- [About this task]:
Some lines hold the string "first". Copy all of them from the material that follows.

- - - - - - -

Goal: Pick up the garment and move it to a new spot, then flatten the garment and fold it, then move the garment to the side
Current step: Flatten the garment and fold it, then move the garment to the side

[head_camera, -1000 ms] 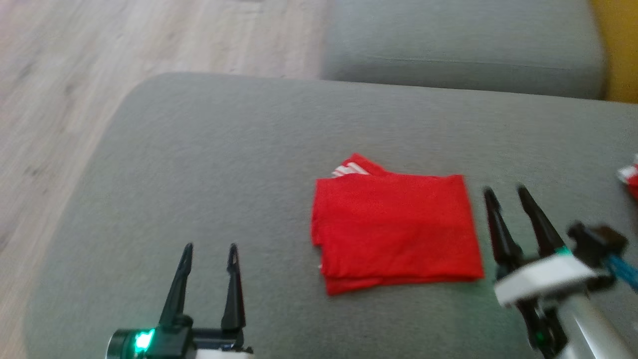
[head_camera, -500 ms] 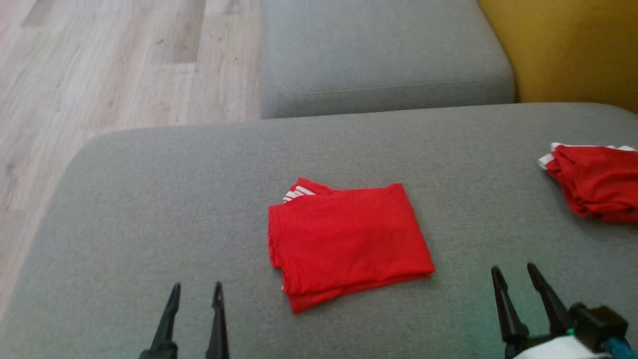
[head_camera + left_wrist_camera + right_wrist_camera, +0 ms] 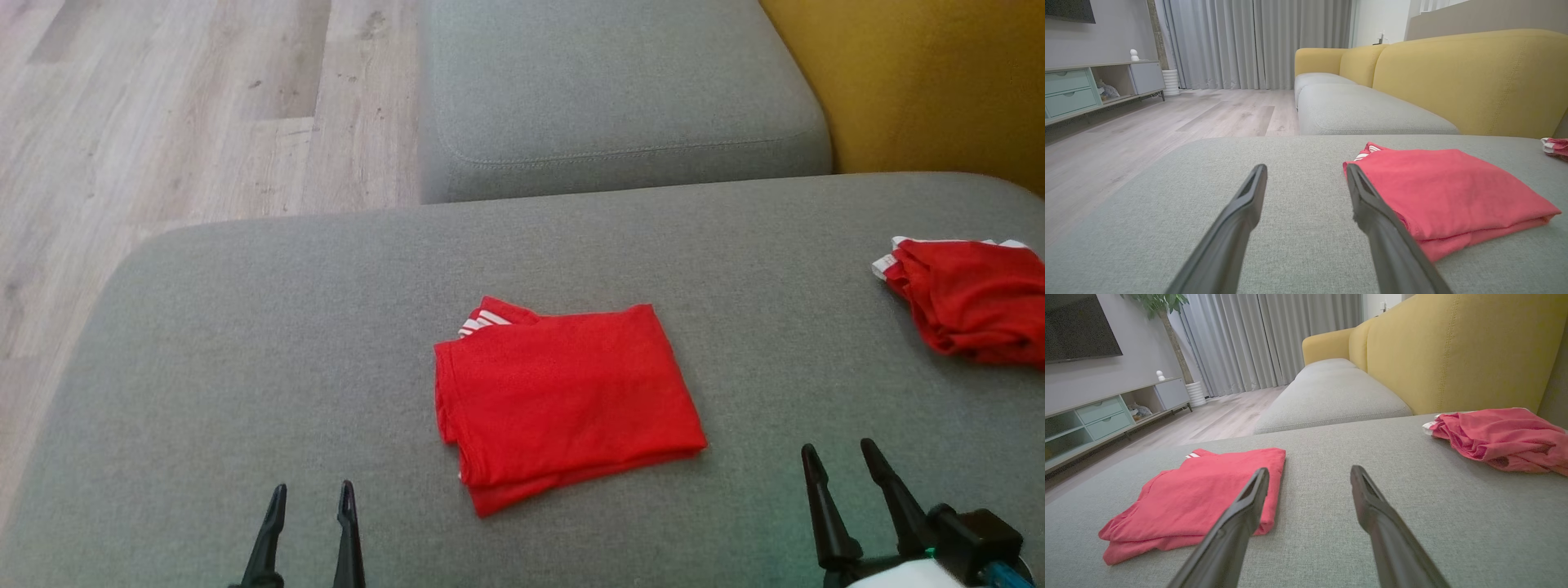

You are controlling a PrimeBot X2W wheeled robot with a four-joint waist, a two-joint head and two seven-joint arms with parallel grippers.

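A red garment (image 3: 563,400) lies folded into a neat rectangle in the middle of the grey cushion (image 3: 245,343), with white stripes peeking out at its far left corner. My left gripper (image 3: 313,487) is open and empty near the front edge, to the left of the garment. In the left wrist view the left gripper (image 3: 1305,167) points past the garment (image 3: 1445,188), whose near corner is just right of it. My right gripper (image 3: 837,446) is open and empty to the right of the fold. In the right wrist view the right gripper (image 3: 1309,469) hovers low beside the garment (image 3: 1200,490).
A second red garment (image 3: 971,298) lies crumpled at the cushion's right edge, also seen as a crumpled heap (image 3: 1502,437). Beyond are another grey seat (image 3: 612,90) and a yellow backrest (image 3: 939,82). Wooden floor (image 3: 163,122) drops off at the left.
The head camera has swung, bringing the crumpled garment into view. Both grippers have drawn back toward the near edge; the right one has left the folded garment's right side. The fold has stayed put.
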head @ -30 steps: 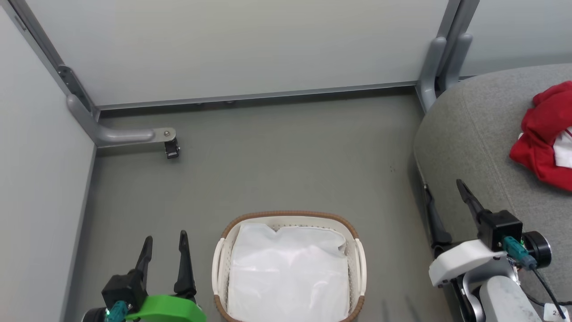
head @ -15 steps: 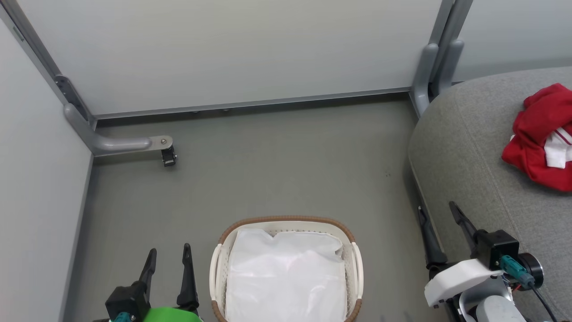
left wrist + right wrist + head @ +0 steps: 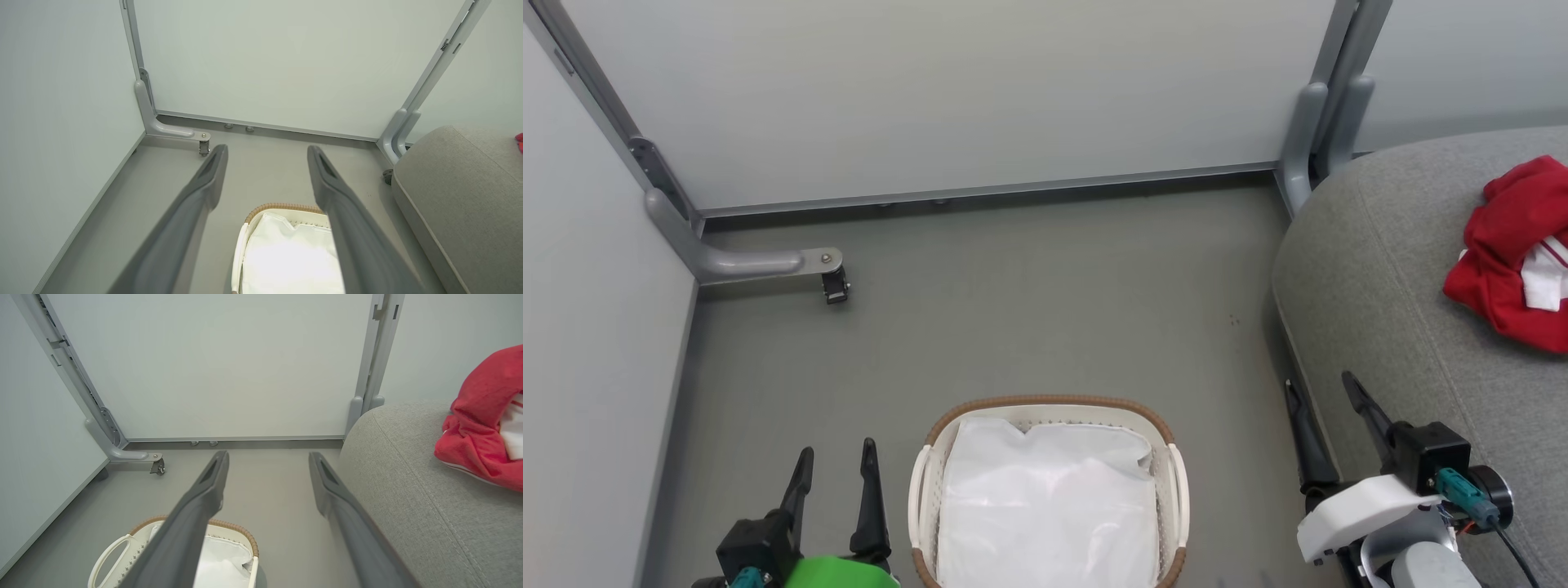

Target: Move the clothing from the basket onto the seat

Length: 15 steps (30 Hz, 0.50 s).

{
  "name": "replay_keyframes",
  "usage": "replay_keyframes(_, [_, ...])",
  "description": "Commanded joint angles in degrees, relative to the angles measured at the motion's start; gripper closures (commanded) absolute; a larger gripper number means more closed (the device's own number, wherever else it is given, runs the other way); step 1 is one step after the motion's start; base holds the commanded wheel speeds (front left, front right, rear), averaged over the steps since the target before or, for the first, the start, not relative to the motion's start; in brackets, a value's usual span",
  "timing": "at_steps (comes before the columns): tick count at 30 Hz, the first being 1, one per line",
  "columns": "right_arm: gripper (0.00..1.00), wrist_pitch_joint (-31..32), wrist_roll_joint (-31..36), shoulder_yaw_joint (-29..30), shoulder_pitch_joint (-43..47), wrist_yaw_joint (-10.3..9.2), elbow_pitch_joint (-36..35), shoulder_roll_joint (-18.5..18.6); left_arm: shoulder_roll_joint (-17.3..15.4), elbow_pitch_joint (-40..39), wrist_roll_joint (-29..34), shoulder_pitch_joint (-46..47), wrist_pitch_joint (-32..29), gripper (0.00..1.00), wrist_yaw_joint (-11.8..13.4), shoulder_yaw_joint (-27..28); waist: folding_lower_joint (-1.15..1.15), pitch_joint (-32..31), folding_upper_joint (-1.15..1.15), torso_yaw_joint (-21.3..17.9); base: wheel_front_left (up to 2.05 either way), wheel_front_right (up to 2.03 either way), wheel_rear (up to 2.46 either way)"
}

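Note:
The red clothing [image 3: 1515,253] lies bunched on the grey seat [image 3: 1388,278] at the right, with a white panel showing; the right wrist view has the clothing [image 3: 482,416] on the seat [image 3: 408,490] too. The cream basket [image 3: 1045,406] with a brown rim stands on the floor at bottom centre, holding a plain white cloth sheet [image 3: 1049,506]. My left gripper [image 3: 838,457] is open, left of the basket. My right gripper [image 3: 1319,388] is open beside the seat's rounded edge, with nothing between its fingers.
Pale partition walls [image 3: 947,90] close off the back and left. A grey metal foot with a caster [image 3: 833,282] juts onto the floor at the back left, and a grey post [image 3: 1311,122] stands by the seat's far corner. Grey floor [image 3: 1029,302] stretches between the basket and the walls.
The head view shifted, so the basket and seat sit lower than a second ago. Both grippers stay open, and the clothing lies where it was on the seat.

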State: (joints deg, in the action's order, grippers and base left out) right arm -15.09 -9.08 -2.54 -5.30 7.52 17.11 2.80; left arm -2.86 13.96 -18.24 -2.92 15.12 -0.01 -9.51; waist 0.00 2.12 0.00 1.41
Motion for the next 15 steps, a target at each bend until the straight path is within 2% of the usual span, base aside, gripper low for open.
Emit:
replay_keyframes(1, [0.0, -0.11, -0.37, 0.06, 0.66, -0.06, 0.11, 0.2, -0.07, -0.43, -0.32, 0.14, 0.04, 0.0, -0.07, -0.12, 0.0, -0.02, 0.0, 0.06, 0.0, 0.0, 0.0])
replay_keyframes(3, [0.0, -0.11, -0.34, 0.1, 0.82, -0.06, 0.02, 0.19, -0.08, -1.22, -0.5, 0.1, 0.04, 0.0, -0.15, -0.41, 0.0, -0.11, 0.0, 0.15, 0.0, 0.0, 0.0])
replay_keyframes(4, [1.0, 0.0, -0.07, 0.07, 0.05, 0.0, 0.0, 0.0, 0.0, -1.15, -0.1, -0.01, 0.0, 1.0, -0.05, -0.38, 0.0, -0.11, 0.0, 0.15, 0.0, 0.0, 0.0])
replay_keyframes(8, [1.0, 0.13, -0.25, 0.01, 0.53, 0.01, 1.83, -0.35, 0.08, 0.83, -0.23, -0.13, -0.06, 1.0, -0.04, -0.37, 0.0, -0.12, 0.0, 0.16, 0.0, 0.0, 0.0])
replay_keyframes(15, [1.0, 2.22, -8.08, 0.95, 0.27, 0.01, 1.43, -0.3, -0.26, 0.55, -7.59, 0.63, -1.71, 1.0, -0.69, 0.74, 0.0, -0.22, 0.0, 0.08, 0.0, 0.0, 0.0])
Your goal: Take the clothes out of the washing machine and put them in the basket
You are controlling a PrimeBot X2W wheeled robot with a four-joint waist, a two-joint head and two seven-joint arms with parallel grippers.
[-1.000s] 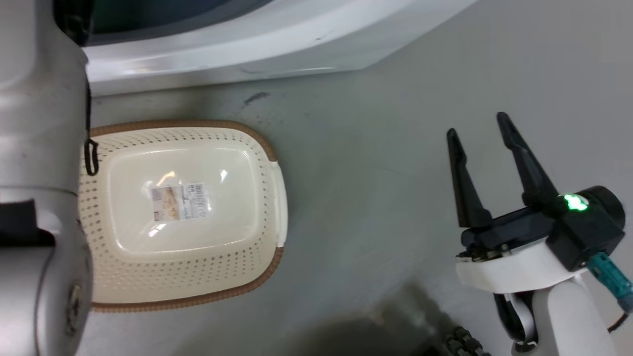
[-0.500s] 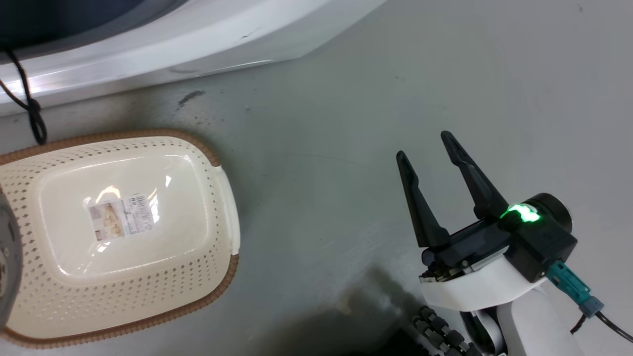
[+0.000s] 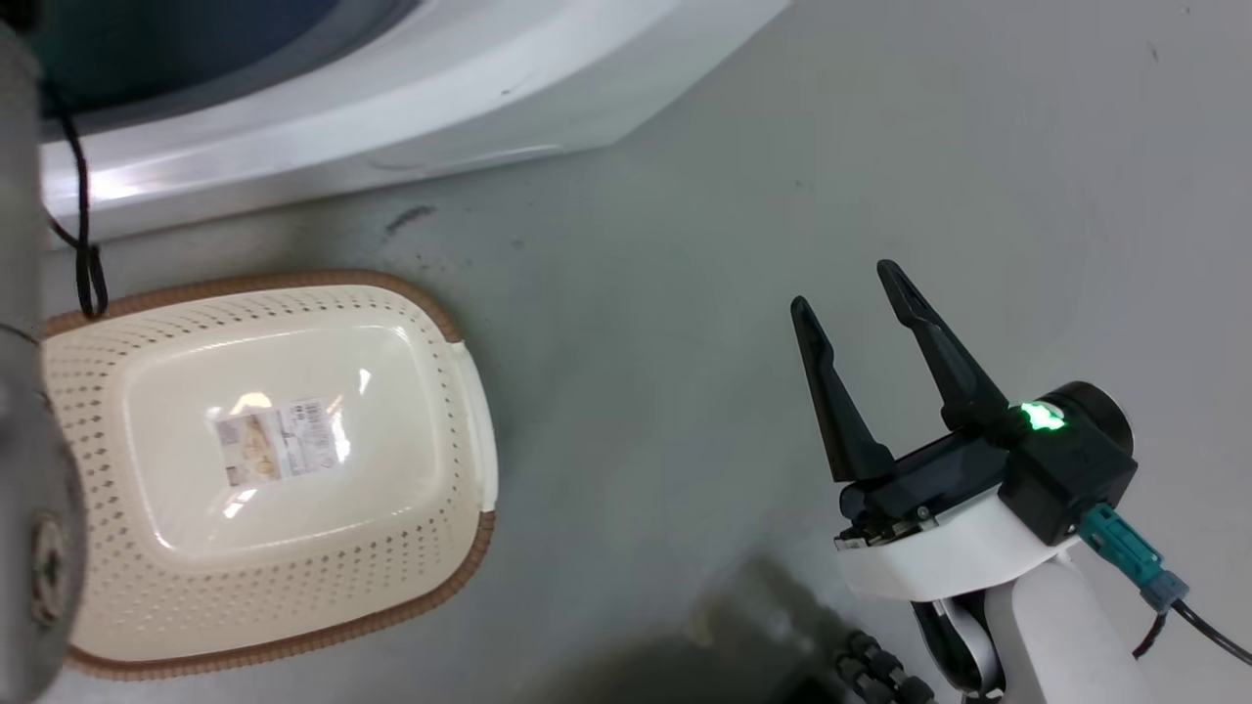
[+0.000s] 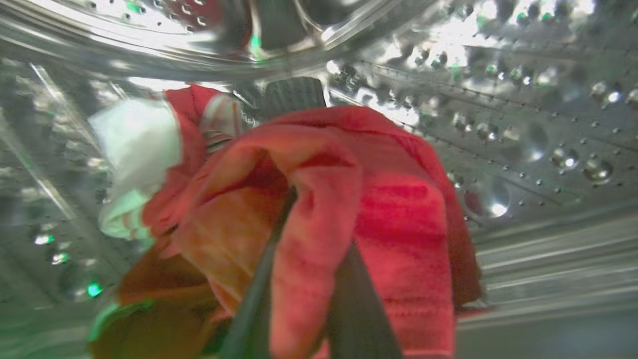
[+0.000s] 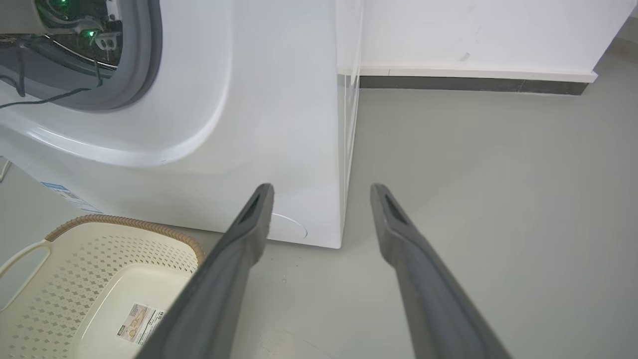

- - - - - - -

- [Final answer]:
  "description": "Commanded joint angles in degrees, relative to the angles measured at the motion's start; gripper closures (commanded) absolute; a larger gripper number means more closed (the device's own number, wherever else it is given, runs the other way); step 1 is one step after the motion's start; base holds the commanded wheel speeds (front left, front right, rear), averaged over the steps since the target before or, for the first, the start, not relative to the motion's start; in brackets, a value's usual span",
  "timing": "at_steps (comes before the columns): tick count at 30 Hz, the first being 1, one per line",

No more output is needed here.